Sibel Edmonds and Gents for Genocide

Michael Crowley has a devastating article (liberated in full here) in the latest New Republic.

Crowley investigates the efforts of Turkey’s lobbyists in DC to block any recognition by Congress of the 1915 Armenian genocide.

“Even in modern Washington, where it’s taken for granted that everyone has their price, flip-flopping on genocide has the ability to shock.”

Indeed.

Crowley’s article isn’t so much about denying genocide, but rather what Sibel Edmonds rightly calls The Highjacking of a Nation:

“Today, foreign influence, that most baneful foe of our republican government, has its tentacles entrenched in almost all major decision making and policy producing bodies of the U.S. government machine. It does so not secretly, since its self-serving activities are advocated and legitimized by highly positioned parties that reap the benefits that come in the form of financial gain and positions of power.”

More.
Crowley’s article is much more damning than Ken Silverstein’s recent article in Harpers, Their Men in Washington, about lobbying for Turkmenistan. Whereas Silverstein’s terrific undercover assignment demonstrates what lobbyists will promise to do for money, Crowley’s piece deals with observable facts – and is therefore all the more shocking.
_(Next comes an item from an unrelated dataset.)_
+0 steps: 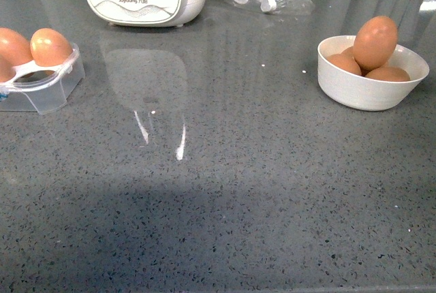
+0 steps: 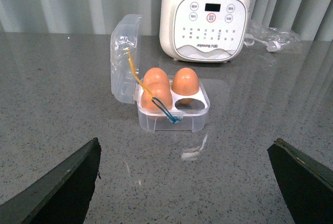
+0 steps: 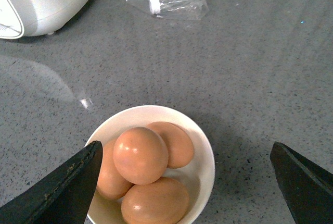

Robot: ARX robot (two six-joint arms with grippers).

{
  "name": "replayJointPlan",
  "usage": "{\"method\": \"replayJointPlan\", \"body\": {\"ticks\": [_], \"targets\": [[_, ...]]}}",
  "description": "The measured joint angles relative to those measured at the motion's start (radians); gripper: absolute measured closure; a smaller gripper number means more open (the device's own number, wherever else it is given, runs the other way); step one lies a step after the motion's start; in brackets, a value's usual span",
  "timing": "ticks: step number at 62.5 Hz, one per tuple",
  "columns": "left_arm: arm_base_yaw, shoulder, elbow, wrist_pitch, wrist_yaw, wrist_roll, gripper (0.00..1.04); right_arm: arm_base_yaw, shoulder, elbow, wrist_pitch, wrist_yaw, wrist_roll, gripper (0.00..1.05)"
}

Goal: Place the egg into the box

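- Egg [image 1: 375, 41] pickup is the step in hand, as we judge it: the topmost egg stands on the pile in the white bowl [image 1: 409, 58] at our right, and nothing touches it.
- We see the box [image 1: 41, 92] well apart from it, at the far left of the grey counter [image 1: 218, 191]. Its lid [image 2: 125, 57] is swung up and open. Three eggs fill three cups, and one empty cup [image 2: 187, 100] is left.
- Our right gripper [image 3: 186, 148] hangs above the bowl and looks down on the eggs. Its jaws are spread wide with nothing held, and the bowl lies between the two fingers.
- Our left gripper [image 2: 183, 146] sits low over the counter, facing the box. Its jaws are also wide apart and hold nothing.
- Neither arm shows clearly in the front view, so we read both poses from the wrist views alone.
- Next, we think the right gripper should come down over the top egg and close gently around its middle. The egg leans on its neighbours and may roll. The smooth shell could slip from a loose hold or crack under a hard one.
- After that, the egg must cross the counter to the empty cup. The lid is out of the way, but the three eggs already in the box stand close, so we would lower it straight down.
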Motion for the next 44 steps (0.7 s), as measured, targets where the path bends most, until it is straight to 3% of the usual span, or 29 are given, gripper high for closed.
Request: {"method": "replayJointPlan", "body": {"ticks": [21,44], "targets": [[0.0,0.0,0.0,0.0,0.0,0.0,0.07,0.023,0.085,0.016,0.027,-0.066,-0.067,0.07],[0.0,0.0,0.0,0.0,0.0,0.0,0.07,0.033,0.158,0.027,0.069,-0.074,-0.073,0.07]]}}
This single article ought to replace all Eighth-Grade Civics 101 textbooks.

Crowley’s article demonstrates conclusively that:
a) Ex-politicians-turned-lobbyists will do anything for the right price.
b) These lobbyists have enormous influence over congress man and women.
c) These lobbyists are from both parties.
d) Incumbent congressfolk of both parties are highly susceptible to the ill-gotten influence of their former associates.
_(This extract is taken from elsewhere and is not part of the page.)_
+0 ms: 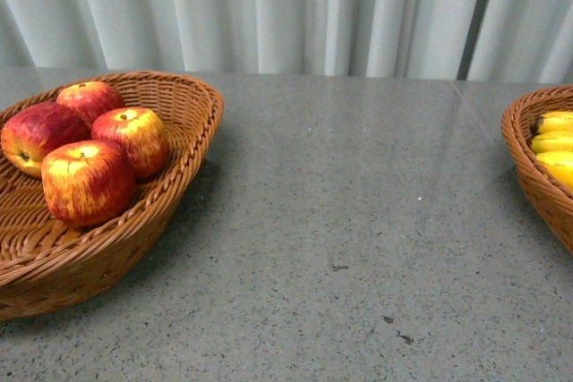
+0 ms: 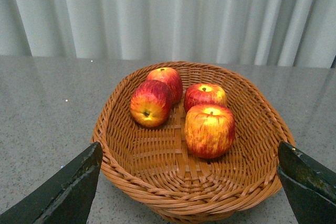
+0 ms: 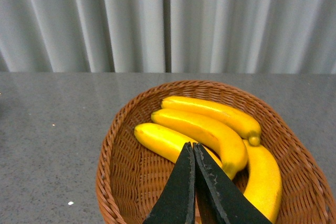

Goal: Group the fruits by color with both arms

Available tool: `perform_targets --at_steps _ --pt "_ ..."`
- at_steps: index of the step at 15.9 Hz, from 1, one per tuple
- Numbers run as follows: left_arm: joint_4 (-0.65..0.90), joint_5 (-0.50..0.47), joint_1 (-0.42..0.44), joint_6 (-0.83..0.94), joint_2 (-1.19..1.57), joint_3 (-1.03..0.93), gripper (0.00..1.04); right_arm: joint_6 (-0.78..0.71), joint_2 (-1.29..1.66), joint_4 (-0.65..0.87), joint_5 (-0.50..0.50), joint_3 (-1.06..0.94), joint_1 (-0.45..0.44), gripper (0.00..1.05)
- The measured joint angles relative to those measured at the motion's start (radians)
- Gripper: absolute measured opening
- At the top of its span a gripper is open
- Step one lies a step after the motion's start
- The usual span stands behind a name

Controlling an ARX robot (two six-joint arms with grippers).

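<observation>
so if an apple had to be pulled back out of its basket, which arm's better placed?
Left. Its open left gripper looks straight at the apples in their basket. The right gripper is shut, over the bananas.

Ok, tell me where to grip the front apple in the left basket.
Take the front apple across its round middle, coming from above: it sits upright, stem up, with clear space on both sides. The left gripper is open; the basket rim probably blocks a low approach.

I see a grey speckled table (image 1: 358,221) with a few dark specks toward five o'clock; one brown wicker basket (image 1: 192,118) sits at nine o'clock, another (image 1: 528,167) at three (cut by the frame); pale pleated curtains (image 1: 269,6) hang behind.
</observation>
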Motion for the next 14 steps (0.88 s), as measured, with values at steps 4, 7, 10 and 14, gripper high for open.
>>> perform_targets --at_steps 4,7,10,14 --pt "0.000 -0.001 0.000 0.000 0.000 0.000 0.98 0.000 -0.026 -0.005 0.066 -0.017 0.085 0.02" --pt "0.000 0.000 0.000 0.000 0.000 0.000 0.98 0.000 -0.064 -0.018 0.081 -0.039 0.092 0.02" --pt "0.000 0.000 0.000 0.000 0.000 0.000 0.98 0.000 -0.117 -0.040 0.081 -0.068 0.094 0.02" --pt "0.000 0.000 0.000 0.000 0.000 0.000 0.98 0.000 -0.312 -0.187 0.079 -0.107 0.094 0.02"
Those of us who have followed Sibel Edmonds’ case are familiar with the people, issues and processes that Crowley identifies.

Crowley uses former Democratic minority leader of the House of Representatives, Dick Gephardt, to demonstrate his case:

Even more striking than the historic Turkish-Armenian hatred festering in the halls of Congress, however, is the way Washington’s political elites are cashing in on it. Take Gephardt.
While the Turks and Armenians have a long historical memory, Gephardt has an exceedingly short one. A few years ago, he was a working-class populist who cast himself as a tribune of the underdog–including the Armenians. Back in 1998, Gephardt attended a memorial event hosted by the Armenian National Committee of America at which, according to a spokeswoman for the group, “he spoke about the importance of recognizing the genocide.” Two years later, Gephardt was one of three House Democrats who co-signed a letter to then House Speaker Dennis Hastert urging Hastert to schedule an immediate vote on a genocide resolution. “We implore you,” the letter read, arguing that Armenian-Americans “have waited long enough for Congress to recognize the horrible genocide.”
Today, few people are doing more than Gephardt to ensure that the genocide bill goes nowhere.

It’s one thing to flip-flop on, say, tax cuts or asbestos reform. But, when it comes to genocide, you would hope for high principle to carry the day. In Washington, however, the Armenian genocide industry is in full bloom. And Dick Gephardt’s shilling isn’t even the half of it.

Those familiar with Sibel’s case will recognize the Hastert reference. In the Vanity Fair article about Sibel, An Inconvenient Patriot, David Rose wrote:

“For many years, attempts had been made to get the house to pass a genocide resolution, but they never got anywhere until August 2000, when Hastert, as Speaker, announced that he would give it his backing and see that it received a full house vote… Thanks to Hastert, the resolution, vehemently opposed by the Turks, passed the International Relations Committee by a large majority. Then, on October 19, minutes before the full House vote, Hastert withdrew it.

At the time, he explained his decision by saying that he had received a letter from President Clinton arguing that the genocide resolution, if passed, would harm U.S. interests. Again, the reported content of the Chicago wiretaps may well have been sheer bravado, and there is no evidence that any payment was ever made to Hastert or his campaign. Nevertheless, a senior official at the Turkish Consulate is said to have claimed in one recording that the price for Hastert to withdraw the resolution would have been at least $500,000. “

For the record, I believe that Rose was mistaken. Hastert did indeed receive the $500,000, stuffed into suitcases and delivered to his home – but the bribe was for reasons other than the genocide resolution.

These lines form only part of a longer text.